Mutually assured destruction. And so to me, it seems as though this question of the AI race between America and China, increasingly, it's not actually about the technology. It's about diplomacy. And it's about the relationship between the two. And it's about getting us to a place where China doesn't feel that there is any reason to drop the AI equivalent of a nuclear bomb on America.
And it seems to be that that's the trajectory where this is headed. This is a political discussion, not a technological one. I'd just be interested to get your thoughts on that and how this topic is kind of evolving.

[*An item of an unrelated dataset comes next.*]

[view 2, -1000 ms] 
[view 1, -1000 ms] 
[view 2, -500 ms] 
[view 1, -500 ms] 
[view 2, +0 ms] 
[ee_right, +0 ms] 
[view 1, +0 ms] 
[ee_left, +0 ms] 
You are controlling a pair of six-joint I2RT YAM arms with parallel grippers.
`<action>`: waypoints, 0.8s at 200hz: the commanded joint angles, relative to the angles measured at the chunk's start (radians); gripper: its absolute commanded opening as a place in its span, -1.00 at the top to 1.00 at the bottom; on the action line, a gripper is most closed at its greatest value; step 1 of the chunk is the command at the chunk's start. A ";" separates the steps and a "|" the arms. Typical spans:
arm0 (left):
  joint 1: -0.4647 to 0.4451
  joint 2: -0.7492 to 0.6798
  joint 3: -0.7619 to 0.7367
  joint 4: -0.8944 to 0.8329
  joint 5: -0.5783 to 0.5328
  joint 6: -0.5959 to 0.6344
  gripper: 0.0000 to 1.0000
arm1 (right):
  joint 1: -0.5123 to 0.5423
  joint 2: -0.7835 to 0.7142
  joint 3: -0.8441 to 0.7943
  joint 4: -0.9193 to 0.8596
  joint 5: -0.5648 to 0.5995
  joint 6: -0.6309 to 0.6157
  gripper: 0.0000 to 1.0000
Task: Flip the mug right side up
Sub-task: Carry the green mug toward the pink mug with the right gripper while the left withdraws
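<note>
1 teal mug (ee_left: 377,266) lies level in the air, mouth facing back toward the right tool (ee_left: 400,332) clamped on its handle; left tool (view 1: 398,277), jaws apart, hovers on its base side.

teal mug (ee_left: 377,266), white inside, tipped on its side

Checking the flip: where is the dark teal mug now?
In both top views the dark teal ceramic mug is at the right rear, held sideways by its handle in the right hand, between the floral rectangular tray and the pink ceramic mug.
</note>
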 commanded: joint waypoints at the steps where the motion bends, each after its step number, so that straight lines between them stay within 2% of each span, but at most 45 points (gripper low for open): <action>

I love that question. As I was listening to that podcast, it was clear that neither of them were historians or politics majors as they approached the question. Because as you know, Ed, China built the nuclear with no American help. It was largely Soviet aid. And then they had engineers, physicists who came and built it by 64.
They surprised the world by launching a successful nuclear test in China. That shows you historically that China can, in this AI age, create its own AI capabilities without American, largely, support or input. I think what they confuse is this question, can, in the meantime, Wall Street monetize China's AI development.

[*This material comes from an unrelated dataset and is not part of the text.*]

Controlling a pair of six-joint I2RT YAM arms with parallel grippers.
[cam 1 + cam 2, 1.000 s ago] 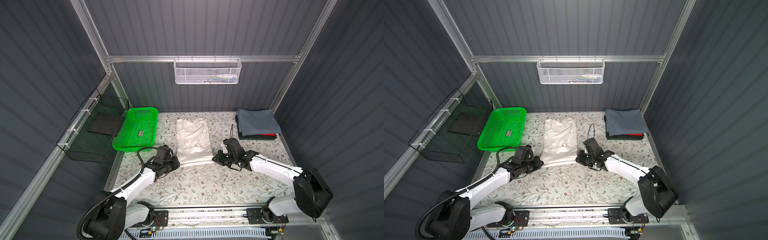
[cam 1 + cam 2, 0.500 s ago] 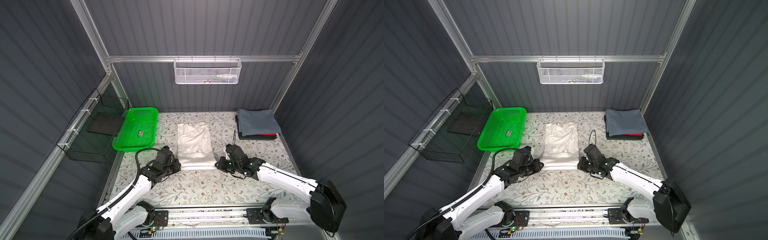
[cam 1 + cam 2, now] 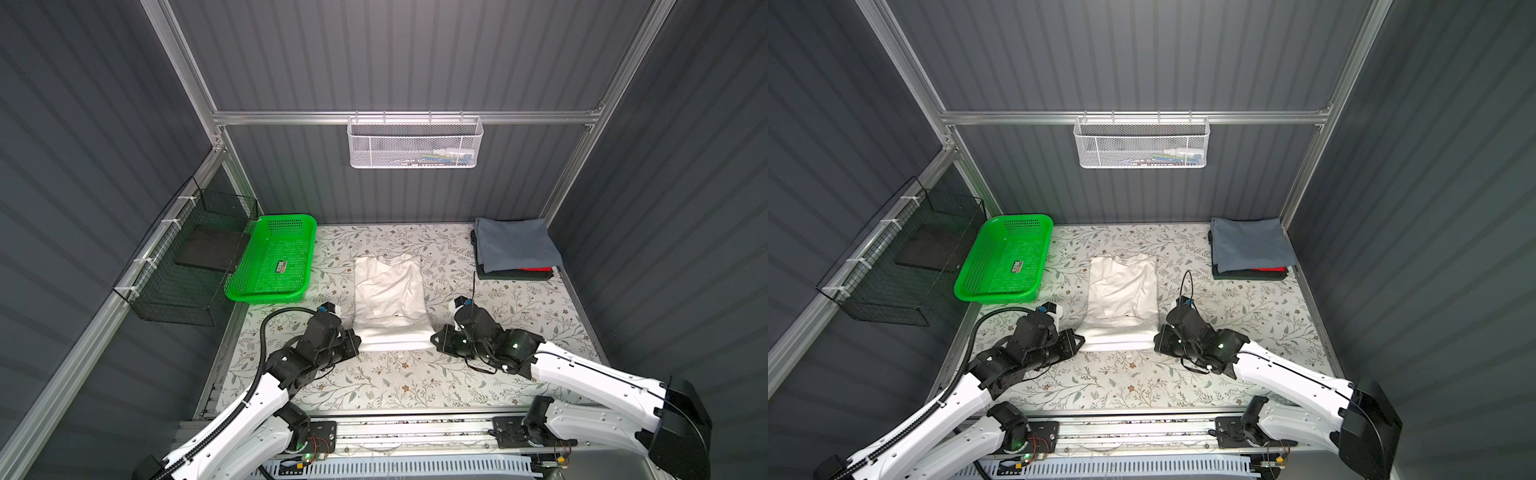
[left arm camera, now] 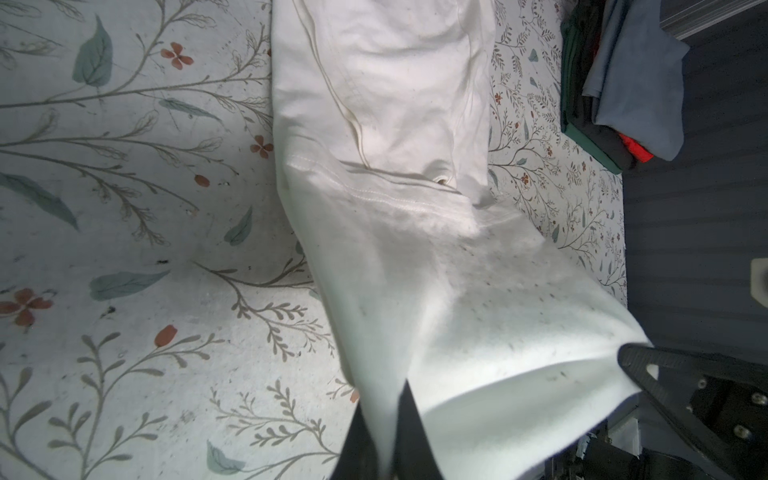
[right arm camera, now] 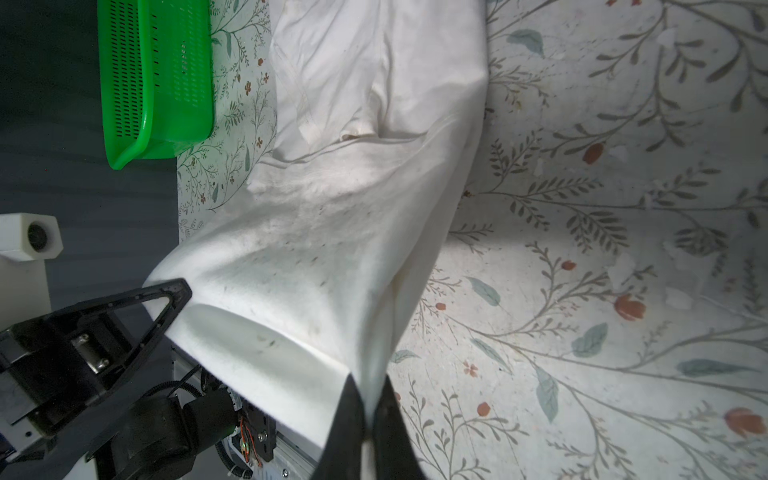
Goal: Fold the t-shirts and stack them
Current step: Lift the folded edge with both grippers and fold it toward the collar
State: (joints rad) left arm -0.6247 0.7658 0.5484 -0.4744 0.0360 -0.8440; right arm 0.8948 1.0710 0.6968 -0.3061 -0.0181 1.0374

Clearly, Jensen has an incentive to make that case, which benefits parts of America. But regardless of that argument, China will find a way to create a rival AI system If that AI system is antagonistic or not, that question and its answer resides on your point, Ed, which I completely agree. Is there going to be continued strategic dialogue and diplomacy?
Kissinger understood this and he was harping on about it even towards the end of his life. And I think it would be very, very sad and ultimately tragic for humanity if we don't have Washington and Beijing continue discussion about their capabilities and intentions as it pertains to AI.
And more importantly, if there isn't track to diplomacy where these Chinese tech companies are also involved, because you also need experts in the room to help both sides assess the capabilities. My concern right now is those two sides, both on the expert side, as well as on the diplomatic side, are very far apart. And that
as Kissinger rightly predicted in his last book on AI, is going to create massively tragic outcomes that we have yet to see, far greater than we have yet to witness in our lifetime. But if we do ultimately come to a point where there is mutually assured destruction in AI, then we may be able to achieve equilibrium.
But that rests on both sides having extremely strong and telegraphed AI capabilities.